▸ **DIRECTIONS FOR THIS TASK**: After locating the line that holds "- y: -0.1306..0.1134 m", copy that line and all that follow it word for word through the end of the data, with no pictures.
____ SUPPLIED MATERIAL
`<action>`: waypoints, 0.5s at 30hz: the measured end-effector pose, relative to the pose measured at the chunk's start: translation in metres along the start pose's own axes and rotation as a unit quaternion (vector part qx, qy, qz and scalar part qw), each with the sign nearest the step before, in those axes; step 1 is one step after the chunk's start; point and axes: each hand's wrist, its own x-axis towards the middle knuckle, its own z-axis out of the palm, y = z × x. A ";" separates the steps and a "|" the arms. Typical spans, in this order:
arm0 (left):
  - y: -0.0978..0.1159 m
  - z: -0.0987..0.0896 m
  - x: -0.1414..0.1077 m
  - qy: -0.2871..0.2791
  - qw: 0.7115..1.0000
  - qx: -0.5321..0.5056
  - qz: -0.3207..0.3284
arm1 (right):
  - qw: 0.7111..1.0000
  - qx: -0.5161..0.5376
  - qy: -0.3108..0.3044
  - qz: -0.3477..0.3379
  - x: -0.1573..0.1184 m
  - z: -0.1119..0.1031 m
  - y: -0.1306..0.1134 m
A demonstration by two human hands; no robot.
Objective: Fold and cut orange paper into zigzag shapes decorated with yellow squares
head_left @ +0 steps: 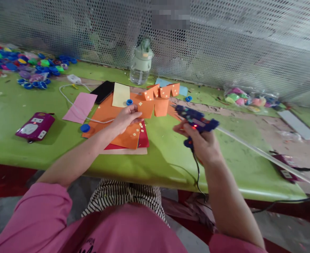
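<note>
My right hand [203, 142] grips a dark blue hot glue gun [194, 117] whose red light is lit. A long clear glue stick [257, 150] extends from its back, and its nozzle points left. Between the fingers of my left hand [128, 117] is a folded piece of orange paper [153, 108]. Just behind it stand folded orange paper pieces [162, 91] dotted with small pale squares. Under my left hand lie orange sheets [104, 116] over a red sheet [145, 137], with several pale squares scattered on top. A blue bottle cap [129, 102] sits beside my left fingers.
A water bottle [141, 63] stands by the perforated metal panel [104, 31]. Left are a purple power box [36, 125], pink paper [80, 107], a black phone [102, 91] and a pile of colourful caps [30, 65]. A second power box [286, 167] and bagged plastic pieces [250, 96] lie right.
</note>
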 end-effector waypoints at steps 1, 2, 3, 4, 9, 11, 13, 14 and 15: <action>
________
▸ **RESPONSE TO THIS EXERCISE**:
  - y: -0.1306..0.1134 m
A demonstration by two human hands; no robot.
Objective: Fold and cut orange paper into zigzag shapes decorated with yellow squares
head_left @ +0 steps: 
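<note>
My right hand [203, 142] grips a dark blue hot glue gun [194, 117] whose red light is lit. A long clear glue stick [257, 150] extends from its back, and its nozzle points left. Between the fingers of my left hand [128, 117] is a folded piece of orange paper [153, 108]. Just behind it stand folded orange paper pieces [162, 91] dotted with small pale squares. Under my left hand lie orange sheets [104, 116] over a red sheet [145, 137], with several pale squares scattered on top. A blue bottle cap [129, 102] sits beside my left fingers.
A water bottle [141, 63] stands by the perforated metal panel [104, 31]. Left are a purple power box [36, 125], pink paper [80, 107], a black phone [102, 91] and a pile of colourful caps [30, 65]. A second power box [286, 167] and bagged plastic pieces [250, 96] lie right.
</note>
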 end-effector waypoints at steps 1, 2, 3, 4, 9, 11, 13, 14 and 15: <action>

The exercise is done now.